Problem to work on:
Check each line of the entries below for the word "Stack", then state how many lines have it and nothing more.

(Recorded data)
-*-*-
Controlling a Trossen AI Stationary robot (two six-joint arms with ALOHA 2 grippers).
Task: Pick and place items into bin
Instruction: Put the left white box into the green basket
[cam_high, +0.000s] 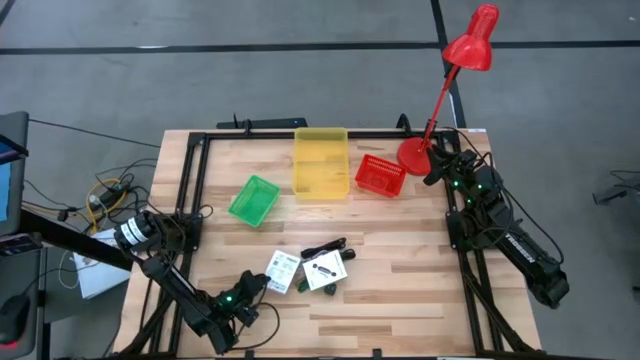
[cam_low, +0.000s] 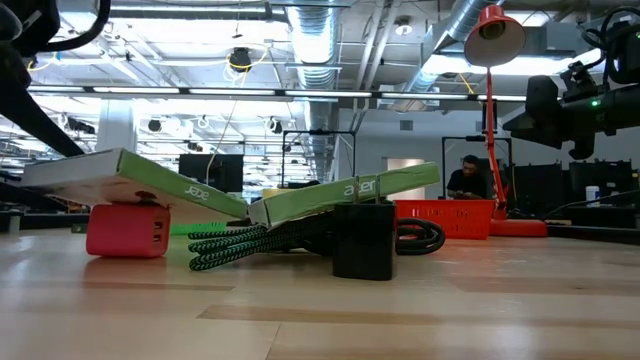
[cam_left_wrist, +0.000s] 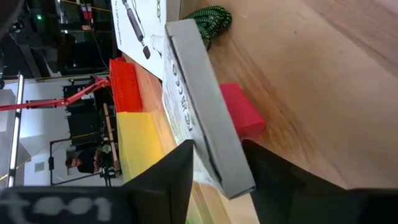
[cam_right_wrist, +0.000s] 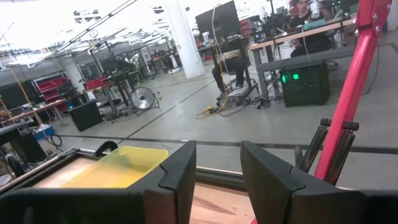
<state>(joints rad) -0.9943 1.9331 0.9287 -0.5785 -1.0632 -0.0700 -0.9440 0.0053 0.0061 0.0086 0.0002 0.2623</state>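
Observation:
Two flat white packets lie near the table's near edge: one (cam_high: 283, 270) rests tilted on the pink cube (cam_low: 128, 230), the other (cam_high: 325, 270) lies on the black cube (cam_low: 362, 240) and the black-and-green cable bundle (cam_low: 240, 242). My left gripper (cam_high: 255, 288) is open at the near left. In its wrist view its fingers (cam_left_wrist: 216, 149) stand on either side of the first packet's (cam_left_wrist: 199, 106) near end, with the pink cube (cam_left_wrist: 242, 112) under the packet. My right gripper (cam_high: 438, 163) waits open at the far right by the lamp base, holding nothing. My left gripper has a finger (cam_left_wrist: 180, 174) on each side of the first packet's near end (cam_left_wrist: 224, 177), coming level from the table's near left. I cannot tell whether the fingers touch it. The packet lies tilted on the pink cube.
At the far side stand a green bin (cam_high: 253, 200), a yellow bin (cam_high: 321, 162) and a red basket (cam_high: 380, 176). A red desk lamp (cam_high: 440, 100) stands at the far right corner next to my right arm. Bare wood lies between the items and the bins.

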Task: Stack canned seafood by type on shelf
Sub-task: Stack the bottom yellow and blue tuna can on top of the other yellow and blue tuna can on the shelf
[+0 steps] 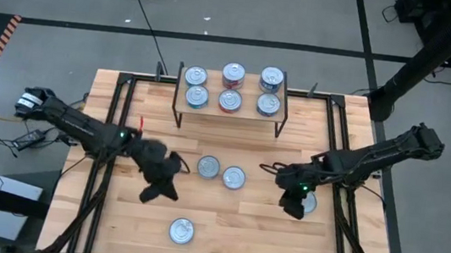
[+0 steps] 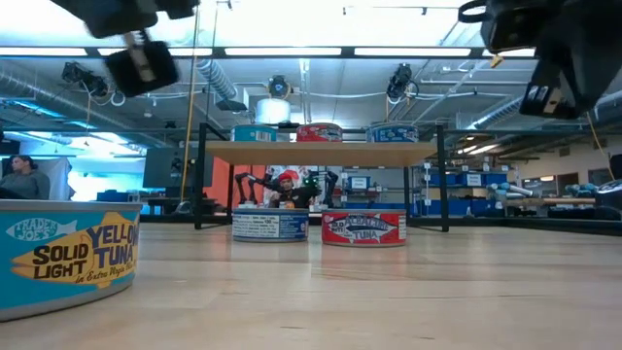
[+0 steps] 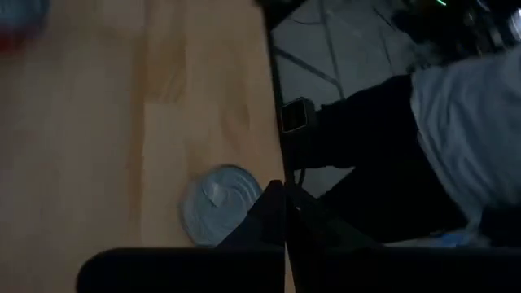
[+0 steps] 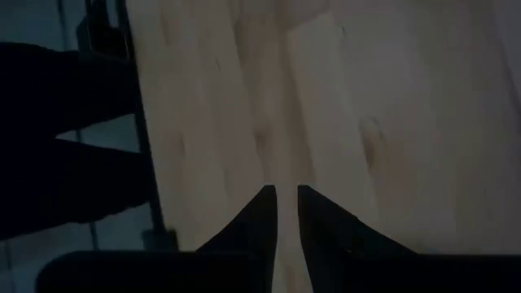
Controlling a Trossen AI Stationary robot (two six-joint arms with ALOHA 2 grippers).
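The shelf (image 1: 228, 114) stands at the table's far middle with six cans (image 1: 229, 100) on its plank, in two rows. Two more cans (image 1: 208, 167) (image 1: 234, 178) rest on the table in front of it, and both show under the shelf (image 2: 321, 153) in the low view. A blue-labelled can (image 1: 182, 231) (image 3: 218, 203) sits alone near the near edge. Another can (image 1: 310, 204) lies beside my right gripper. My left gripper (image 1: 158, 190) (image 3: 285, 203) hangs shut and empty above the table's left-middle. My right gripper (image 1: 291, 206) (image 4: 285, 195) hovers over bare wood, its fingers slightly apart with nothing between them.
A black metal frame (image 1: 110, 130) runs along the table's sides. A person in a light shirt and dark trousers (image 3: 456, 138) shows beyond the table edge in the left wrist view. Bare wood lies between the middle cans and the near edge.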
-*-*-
Problem solution:
2